··· DATASET ENTRIES ···

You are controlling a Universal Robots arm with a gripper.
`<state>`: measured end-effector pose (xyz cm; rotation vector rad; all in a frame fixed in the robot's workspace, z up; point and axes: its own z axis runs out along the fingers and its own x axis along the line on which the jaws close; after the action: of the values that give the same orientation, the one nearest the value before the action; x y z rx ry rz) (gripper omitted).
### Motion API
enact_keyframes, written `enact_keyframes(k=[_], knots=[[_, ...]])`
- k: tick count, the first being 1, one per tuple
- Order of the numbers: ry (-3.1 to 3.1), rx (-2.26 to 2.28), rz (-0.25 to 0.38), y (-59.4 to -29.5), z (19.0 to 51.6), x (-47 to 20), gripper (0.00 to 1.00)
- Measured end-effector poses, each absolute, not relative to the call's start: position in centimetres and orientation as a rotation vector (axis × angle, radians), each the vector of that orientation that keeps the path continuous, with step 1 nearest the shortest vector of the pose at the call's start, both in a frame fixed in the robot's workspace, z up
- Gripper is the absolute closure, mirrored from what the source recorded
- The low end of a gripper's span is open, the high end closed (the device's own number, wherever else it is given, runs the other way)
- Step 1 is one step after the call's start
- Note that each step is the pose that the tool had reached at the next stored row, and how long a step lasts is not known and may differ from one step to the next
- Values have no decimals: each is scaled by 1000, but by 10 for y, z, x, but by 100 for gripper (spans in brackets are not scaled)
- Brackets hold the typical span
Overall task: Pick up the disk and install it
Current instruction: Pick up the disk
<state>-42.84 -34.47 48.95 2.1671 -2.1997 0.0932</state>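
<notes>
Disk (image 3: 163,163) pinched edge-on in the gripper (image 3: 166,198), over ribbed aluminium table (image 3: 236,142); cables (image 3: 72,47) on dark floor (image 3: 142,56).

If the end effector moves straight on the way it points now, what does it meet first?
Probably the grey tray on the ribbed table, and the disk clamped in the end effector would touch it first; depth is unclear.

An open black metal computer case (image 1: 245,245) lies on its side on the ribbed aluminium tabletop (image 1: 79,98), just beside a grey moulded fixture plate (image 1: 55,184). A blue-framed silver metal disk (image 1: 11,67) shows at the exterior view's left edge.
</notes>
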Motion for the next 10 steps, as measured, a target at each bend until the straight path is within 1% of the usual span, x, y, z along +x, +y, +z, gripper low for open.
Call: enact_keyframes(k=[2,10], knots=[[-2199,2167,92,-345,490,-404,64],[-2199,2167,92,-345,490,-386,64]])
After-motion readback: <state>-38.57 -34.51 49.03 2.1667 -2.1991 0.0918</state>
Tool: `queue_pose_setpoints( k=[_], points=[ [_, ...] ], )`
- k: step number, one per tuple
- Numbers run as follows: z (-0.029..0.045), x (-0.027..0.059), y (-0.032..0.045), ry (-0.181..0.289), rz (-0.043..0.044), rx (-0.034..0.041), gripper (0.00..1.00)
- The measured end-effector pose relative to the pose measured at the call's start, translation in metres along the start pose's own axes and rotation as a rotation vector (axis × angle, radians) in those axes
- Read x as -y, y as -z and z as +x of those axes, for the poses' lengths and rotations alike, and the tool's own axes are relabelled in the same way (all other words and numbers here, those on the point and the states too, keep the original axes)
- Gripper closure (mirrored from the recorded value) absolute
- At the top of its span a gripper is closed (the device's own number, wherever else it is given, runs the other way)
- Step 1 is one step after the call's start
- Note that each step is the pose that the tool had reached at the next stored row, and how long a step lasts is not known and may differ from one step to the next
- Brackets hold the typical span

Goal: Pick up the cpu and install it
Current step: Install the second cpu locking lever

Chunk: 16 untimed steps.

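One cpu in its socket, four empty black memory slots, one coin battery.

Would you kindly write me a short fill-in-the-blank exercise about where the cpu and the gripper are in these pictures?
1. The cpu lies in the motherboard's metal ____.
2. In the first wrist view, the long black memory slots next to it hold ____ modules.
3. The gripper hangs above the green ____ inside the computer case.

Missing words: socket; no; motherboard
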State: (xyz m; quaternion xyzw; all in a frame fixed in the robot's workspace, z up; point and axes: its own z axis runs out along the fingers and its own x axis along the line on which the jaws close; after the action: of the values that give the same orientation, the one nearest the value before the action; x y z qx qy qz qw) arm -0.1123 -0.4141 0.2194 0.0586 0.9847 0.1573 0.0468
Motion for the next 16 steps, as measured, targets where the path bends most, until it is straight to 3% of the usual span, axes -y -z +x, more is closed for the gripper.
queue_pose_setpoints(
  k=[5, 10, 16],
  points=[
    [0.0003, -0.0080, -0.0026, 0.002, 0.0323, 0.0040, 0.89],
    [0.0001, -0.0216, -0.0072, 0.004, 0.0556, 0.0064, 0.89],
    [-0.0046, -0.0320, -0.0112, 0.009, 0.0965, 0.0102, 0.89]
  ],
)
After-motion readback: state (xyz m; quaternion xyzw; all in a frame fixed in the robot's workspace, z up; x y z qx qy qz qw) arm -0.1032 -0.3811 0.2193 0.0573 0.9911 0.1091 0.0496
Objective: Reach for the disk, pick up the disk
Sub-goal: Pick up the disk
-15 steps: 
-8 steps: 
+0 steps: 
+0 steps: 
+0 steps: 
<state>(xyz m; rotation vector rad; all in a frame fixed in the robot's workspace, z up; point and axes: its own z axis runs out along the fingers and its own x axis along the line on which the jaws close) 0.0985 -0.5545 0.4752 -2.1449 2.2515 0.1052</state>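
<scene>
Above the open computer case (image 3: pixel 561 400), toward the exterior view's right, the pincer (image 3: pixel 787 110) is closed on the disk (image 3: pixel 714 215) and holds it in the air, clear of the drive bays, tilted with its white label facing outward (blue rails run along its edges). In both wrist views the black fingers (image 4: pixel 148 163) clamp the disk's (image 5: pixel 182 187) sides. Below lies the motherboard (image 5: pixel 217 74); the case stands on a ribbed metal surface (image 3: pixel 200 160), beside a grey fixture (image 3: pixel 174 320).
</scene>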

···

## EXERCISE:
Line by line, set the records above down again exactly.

## WRITTEN SOLUTION:
You are controlling a Universal Robots arm with a gripper.
`<state>`: measured end-effector pose (xyz cm; rotation vector rad; all in a frame fixed in the robot's workspace, z up; point and axes: its own z axis runs out along the fingers and its own x axis along the line on which the jaws close; after the action: of the values that give the same orientation, the one nearest the value before the action; x y z rx ry rz) (gripper omitted).
### Motion API
enact_keyframes, written `enact_keyframes(k=[_], knots=[[_, ...]])`
- k: tick count, the first being 1, one per tuple
- Order of the numbers: ry (-3.1 to 3.1), rx (-2.26 to 2.28), rz (-0.25 to 0.38), y (-59.4 to -29.5), z (19.0 to 51.6), x (-47 to 20), gripper (0.00 to 1.00)
- Measured end-effector poses, each absolute, not relative to the call's start: position in centimetres and orientation as a rotation vector (axis × angle, radians), each the vector of that orientation that keeps the path continuous, with step 1 nearest the shortest vector of the pose at the call's start, both in a frame fixed in the robot's workspace, z up
- Gripper is the absolute closure, mirrored from what the source recorded
- The low end of a gripper's span is open, the high end closed (the device's own number, wherever else it is given, runs the other way)
- Step 1 is one step after the call's start
- Note that each step is the pose that the tool had reached at the next stored row, and how long a step lasts is not known and may differ from one step to the next
- Values have no decimals: each is scaled by 1000, but by 10 for y, z, x, but by 100 for gripper (spans in brackets are not scaled)
- Brackets hold the typical span
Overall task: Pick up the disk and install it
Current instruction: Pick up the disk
<state>-42.84 -34.47 48.95 2.1671 -2.1997 0.0932</state>
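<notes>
Disk (image 3: 163,163) pinched edge-on in the gripper (image 3: 166,198), over ribbed aluminium table (image 3: 236,142); cables (image 3: 72,47) on dark floor (image 3: 142,56).

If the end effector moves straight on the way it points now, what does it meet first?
Probably the grey tray on the ribbed table, and the disk clamped in the end effector would touch it first; depth is unclear.

An open black metal computer case (image 1: 245,245) lies on its side on the ribbed aluminium tabletop (image 1: 79,98), just beside a grey moulded fixture plate (image 1: 55,184). A blue-framed silver metal disk (image 1: 11,67) shows at the exterior view's left edge.
</notes>
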Motion for the next 10 steps, as measured, a target at each bend until the straight path is within 1% of the usual span, x, y, z along +x, +y, +z, gripper low for open.
Call: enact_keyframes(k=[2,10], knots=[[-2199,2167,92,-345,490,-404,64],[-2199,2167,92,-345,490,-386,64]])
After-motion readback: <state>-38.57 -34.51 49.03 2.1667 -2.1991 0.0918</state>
Tool: `queue_pose_setpoints( k=[_], points=[ [_, ...] ], )`
- k: step number, one per tuple
- Numbers run as follows: z (-0.029..0.045), x (-0.027..0.059), y (-0.032..0.045), ry (-0.181..0.289), rz (-0.043..0.044), rx (-0.034..0.041), gripper (0.00..1.00)
- The measured end-effector pose relative to the pose measured at the call's start, translation in metres along the start pose's own axes and rotation as a rotation vector (axis × angle, radians) in those axes
- Read x as -y, y as -z and z as +x of those axes, for the poses' lengths and rotations alike, and the tool's own axes are relabelled in the same way (all other words and numbers here, those on the point and the states too, keep the original axes)
- Gripper closure (mirrored from the recorded value) absolute
- At the top of its span a gripper is closed (the device's own number, wherever else it is given, runs the other way)
- Step 1 is one step after the call's start
- Note that each step is the pose that the tool had reached at the next stored row, and how long a step lasts is not known and may differ from one step to the next
- Brackets hold the typical span

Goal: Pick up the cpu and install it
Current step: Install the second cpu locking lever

Chunk: 16 untimed steps.

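One cpu in its socket, four empty black memory slots, one coin battery.

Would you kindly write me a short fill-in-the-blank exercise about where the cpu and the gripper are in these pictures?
1. The cpu lies in the motherboard's metal ____.
2. In the first wrist view, the long black memory slots next to it hold ____ modules.
3. The gripper hangs above the green ____ inside the computer case.

Missing words: socket; no; motherboard
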State: (xyz m; quaternion xyzw; all in a frame fixed in the robot's workspace, z up; point and axes: its own z axis runs out along the fingers and its own x axis along the line on which the jaws close; after the action: of the values that give the same orientation, the one nearest the value before the action; x y z qx qy qz qw) arm -0.1123 -0.4141 0.2194 0.0586 0.9847 0.1573 0.0468
Motion for the next 16 steps, as measured, targets where the path bends most, until it is straight to 3% of the usual span, axes -y -z +x, more is closed for the gripper.
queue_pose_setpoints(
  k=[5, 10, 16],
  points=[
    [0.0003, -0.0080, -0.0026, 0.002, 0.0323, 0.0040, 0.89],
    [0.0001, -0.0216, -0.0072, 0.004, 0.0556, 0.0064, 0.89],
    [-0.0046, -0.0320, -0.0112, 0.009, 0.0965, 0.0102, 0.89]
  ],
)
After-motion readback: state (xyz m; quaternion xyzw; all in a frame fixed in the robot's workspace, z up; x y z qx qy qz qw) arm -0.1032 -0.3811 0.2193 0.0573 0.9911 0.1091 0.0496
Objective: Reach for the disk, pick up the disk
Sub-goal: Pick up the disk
-15 steps: 
-8 steps: 
+0 steps: 
+0 steps: 
+0 steps: 
<state>(xyz m; rotation vector rad; all in a frame fixed in the robot's workspace, z up; point and axes: its own z axis runs out along the fingers and its own x axis along the line on which the jaws close) 0.0985 -0.5545 0.4752 -2.1449 2.2515 0.1052</state>
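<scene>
Above the open computer case (image 3: pixel 561 400), toward the exterior view's right, the pincer (image 3: pixel 787 110) is closed on the disk (image 3: pixel 714 215) and holds it in the air, clear of the drive bays, tilted with its white label facing outward (blue rails run along its edges). In both wrist views the black fingers (image 4: pixel 148 163) clamp the disk's (image 5: pixel 182 187) sides. Below lies the motherboard (image 5: pixel 217 74); the case stands on a ribbed metal surface (image 3: pixel 200 160), beside a grey fixture (image 3: pixel 174 320).
</scene>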

The output is finished, and nothing else is needed.